ディダンは老家令から遺言状の封筒をひったくった。
「ならやっぱりこいつで勝負だ。親父が後継者を決めたなら文句はねぇよな!?」
さあ、勝負ね。私も贋作遺言状の内容はわからない。けど、今日まで集めた情報は頭の中に詰め込んである。
どんな些細な矛盾でも見つけて、指摘して、偽物だと証明してあげるんだから。
氷の微笑の仮面を被り、私は臨戦態勢に入った。シャーロットが引っかき回さないように、彼女には「一字一句、書き留めて」とお願いしてある。

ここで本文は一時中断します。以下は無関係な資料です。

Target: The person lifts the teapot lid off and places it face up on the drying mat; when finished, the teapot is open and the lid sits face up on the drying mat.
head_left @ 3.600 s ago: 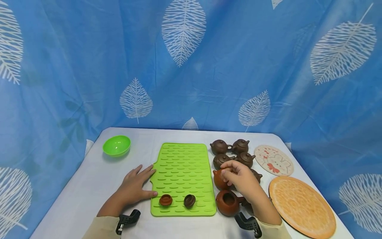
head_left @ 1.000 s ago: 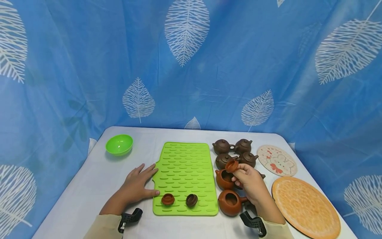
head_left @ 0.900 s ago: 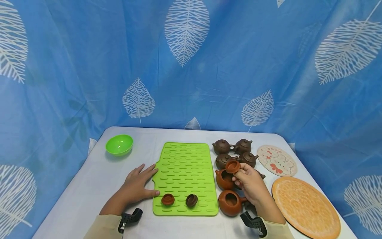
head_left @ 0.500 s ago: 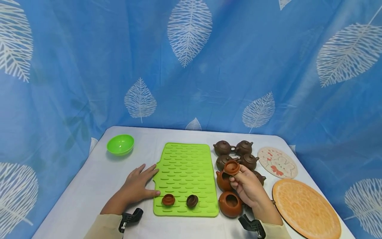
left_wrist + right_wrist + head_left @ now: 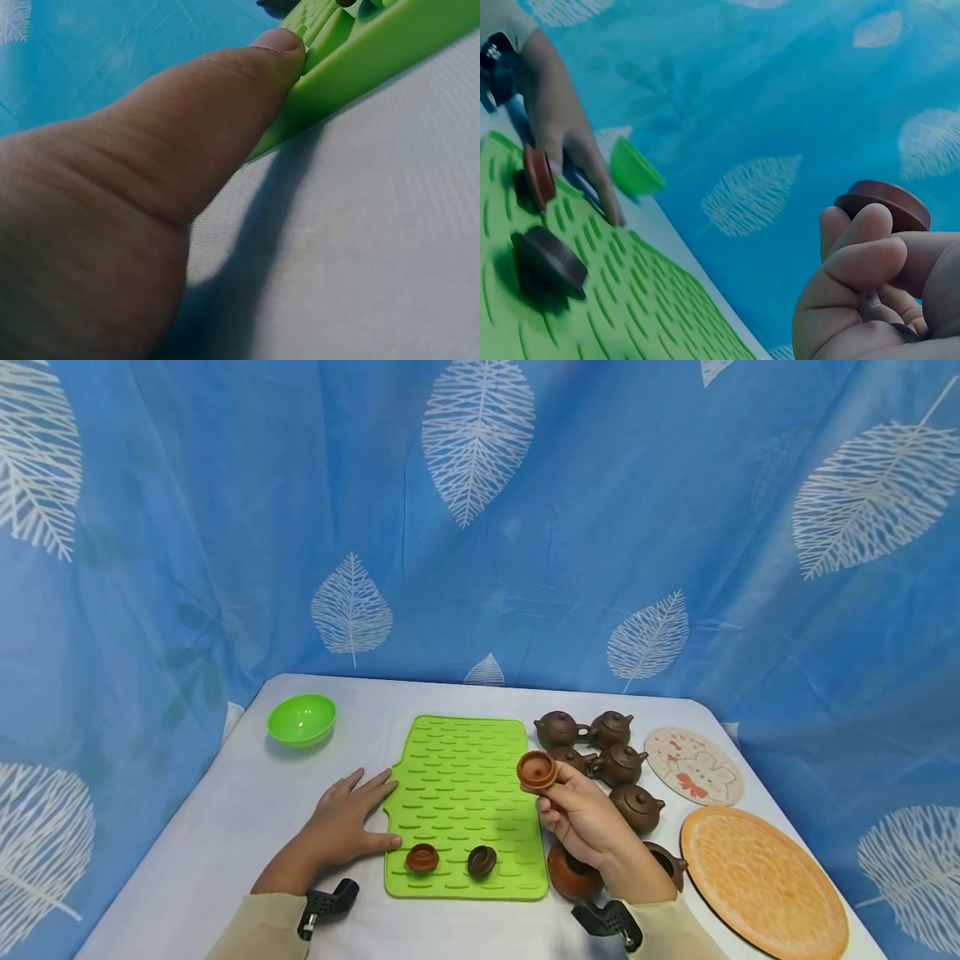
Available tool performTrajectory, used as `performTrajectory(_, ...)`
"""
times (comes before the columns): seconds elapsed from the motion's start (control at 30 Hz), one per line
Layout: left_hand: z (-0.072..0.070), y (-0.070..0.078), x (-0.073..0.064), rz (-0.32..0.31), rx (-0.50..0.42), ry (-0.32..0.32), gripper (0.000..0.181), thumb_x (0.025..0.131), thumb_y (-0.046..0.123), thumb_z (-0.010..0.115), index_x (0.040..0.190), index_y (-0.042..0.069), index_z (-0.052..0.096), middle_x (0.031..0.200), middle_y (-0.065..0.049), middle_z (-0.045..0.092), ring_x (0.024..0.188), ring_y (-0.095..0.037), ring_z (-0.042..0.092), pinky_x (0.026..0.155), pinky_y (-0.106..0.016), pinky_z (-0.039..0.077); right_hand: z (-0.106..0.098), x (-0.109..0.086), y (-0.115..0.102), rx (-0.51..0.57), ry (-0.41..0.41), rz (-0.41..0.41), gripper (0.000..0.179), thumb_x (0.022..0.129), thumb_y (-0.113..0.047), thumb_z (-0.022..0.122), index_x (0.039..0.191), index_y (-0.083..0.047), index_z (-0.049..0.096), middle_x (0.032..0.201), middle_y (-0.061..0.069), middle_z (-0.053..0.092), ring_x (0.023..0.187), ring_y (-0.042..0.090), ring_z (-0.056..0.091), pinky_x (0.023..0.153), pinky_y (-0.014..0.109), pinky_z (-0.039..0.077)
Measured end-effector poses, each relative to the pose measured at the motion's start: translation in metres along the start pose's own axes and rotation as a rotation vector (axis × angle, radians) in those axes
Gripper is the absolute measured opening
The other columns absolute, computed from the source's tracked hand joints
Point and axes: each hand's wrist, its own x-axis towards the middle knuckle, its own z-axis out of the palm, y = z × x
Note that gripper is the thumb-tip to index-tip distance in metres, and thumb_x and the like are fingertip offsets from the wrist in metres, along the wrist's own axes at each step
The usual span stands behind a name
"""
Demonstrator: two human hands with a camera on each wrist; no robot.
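My right hand (image 5: 581,818) pinches a reddish-brown teapot lid (image 5: 537,770), underside up, above the right edge of the green mat (image 5: 465,793). In the right wrist view the same lid (image 5: 885,204) sits between thumb and fingers. My left hand (image 5: 337,827) rests spread at the mat's left edge, its thumb (image 5: 217,90) touching the mat. Two more lids lie upturned on the mat's near part: a reddish-brown lid (image 5: 422,858) and a dark brown lid (image 5: 482,862). A lidless reddish teapot (image 5: 573,875) stands partly under my right wrist; the other reddish teapot is hidden behind my hand.
Several dark brown teapots (image 5: 619,765) stand right of the mat; a lidless dark teapot (image 5: 666,865) is near my right forearm. Farther right lie a rabbit-print round mat (image 5: 694,766) and an orange bread-like round mat (image 5: 765,881). A green bowl (image 5: 302,721) stands back left.
My right hand has lifted the reddish-brown lid off its teapot, turned it underside up and carried it left to the mat's edge. The left hand has stayed put.
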Motion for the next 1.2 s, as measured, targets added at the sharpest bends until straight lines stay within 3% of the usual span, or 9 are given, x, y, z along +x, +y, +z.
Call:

偽の遺言状を見せつける次男に長男が静かに口を開いた。
「ディダン……私は……当主にはトリアを推したい」
ああ、やっぱりそうなのね。健康上の問題もあって、モールは自分ではなく三男トリアに期待していたみたい。
それを知らない次男は。
「はぁ!? 狂っちまったのか?」
「人を陥れることばかり考えるお前より、よほどまともだ」
「ハッハッハーッ! こいつは傑作だな。よりにもよってトリアだと? 自分一人じゃなんもできねぇ。考えもねぇ。目標もやる気もなんにもねぇ。ただ楽に生きていたいだけじゃねぇか」
「確かに自立心も自主性も足りない。が、まだ育っていないだけだ」
「チッ……なあトリア。お前はどうなんだ?」
ずっと大人しくしていた三男が下を向いて黙り込む。
ディダンはにんまり嗤った。
「だとよ兄貴。トリアは当主なんてやりたくねぇってさ。話し合いじゃ解決しねぇな。おいジジイ! とっととこいつを開封しろ」
偽の遺言状が再び、老家令の手に渡った。
十中八九、後継者に指名されるのはディダンよね。絶対に偽物だと糾弾してあげるのだから。